**What is needed:** Where the string "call" occurs in a line of the data below, that line should be copied.

**Information supplied:**

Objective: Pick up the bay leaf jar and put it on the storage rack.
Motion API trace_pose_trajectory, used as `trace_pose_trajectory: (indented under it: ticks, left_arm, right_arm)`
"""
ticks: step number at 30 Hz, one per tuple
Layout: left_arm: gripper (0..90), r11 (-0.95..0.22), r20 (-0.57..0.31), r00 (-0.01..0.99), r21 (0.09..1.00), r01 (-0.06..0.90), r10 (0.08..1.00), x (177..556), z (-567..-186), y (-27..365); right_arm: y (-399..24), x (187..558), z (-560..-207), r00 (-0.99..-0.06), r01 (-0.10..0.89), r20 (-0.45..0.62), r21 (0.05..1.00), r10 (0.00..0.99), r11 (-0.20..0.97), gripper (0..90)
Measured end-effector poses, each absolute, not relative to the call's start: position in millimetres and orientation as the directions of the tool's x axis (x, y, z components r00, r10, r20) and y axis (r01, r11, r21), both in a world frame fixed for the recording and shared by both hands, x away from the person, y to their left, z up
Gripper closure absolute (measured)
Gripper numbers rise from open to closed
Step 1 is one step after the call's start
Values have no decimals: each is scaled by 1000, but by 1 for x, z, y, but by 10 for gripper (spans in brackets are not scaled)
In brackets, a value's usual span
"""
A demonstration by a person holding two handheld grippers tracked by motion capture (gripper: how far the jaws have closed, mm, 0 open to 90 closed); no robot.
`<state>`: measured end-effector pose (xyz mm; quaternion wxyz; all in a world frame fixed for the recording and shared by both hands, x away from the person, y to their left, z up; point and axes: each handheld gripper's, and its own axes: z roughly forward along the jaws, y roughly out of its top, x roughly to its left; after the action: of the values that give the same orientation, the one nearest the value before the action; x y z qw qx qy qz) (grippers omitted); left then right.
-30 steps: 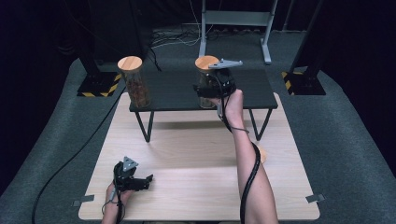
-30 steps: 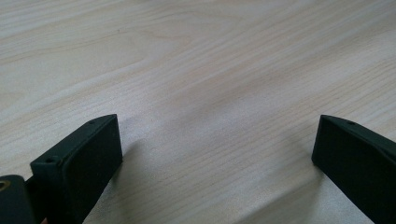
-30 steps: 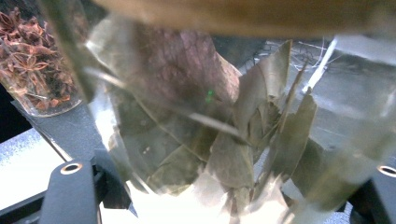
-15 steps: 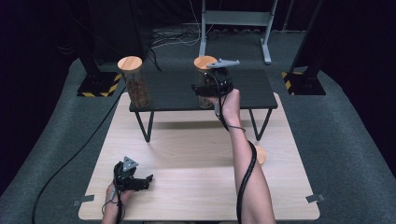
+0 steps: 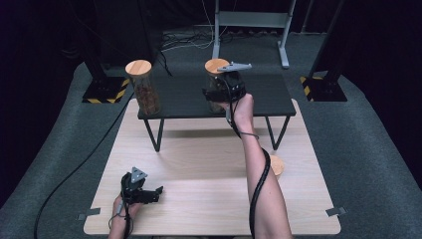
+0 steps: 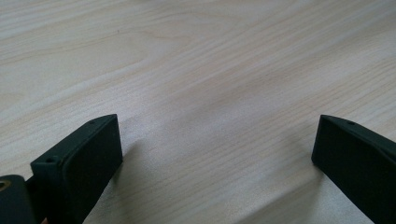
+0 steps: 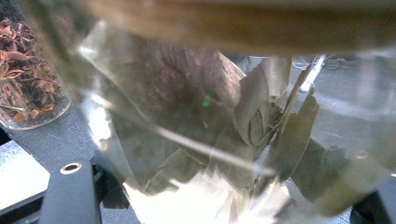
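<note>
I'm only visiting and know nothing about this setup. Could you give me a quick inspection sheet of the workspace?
Surface: light wooden table with a small black shelf at its far side.
Job's things: glass jar of leaves with wooden lid, on the shelf.
Clutter: second jar of brown spice at the shelf's left; a round wooden piece beside the forearm.
Grippers: right gripper shut on the leaf jar; left gripper open, low over the table.
Cables: one trails from each gripper; more on the floor behind.
Surroundings: dark carpet, metal stands.
</note>
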<state>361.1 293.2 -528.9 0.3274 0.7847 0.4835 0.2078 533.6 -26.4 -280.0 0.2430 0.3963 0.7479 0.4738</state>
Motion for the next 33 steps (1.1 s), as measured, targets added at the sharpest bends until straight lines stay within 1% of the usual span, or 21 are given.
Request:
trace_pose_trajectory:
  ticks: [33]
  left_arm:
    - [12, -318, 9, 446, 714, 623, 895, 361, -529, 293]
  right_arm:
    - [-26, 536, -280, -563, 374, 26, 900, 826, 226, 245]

**Reply:**
Measured end-effector poses, each absolute, not relative to the call's start: position in millimetres and orientation as the directions of the tool's x axis (x, y, z components r00, r10, r20) and y axis (r01, r11, r21), both in a world frame fixed for the recording and shared by both hands, x away from the person, y to their left, z up
Step 1 is one step after the call's start

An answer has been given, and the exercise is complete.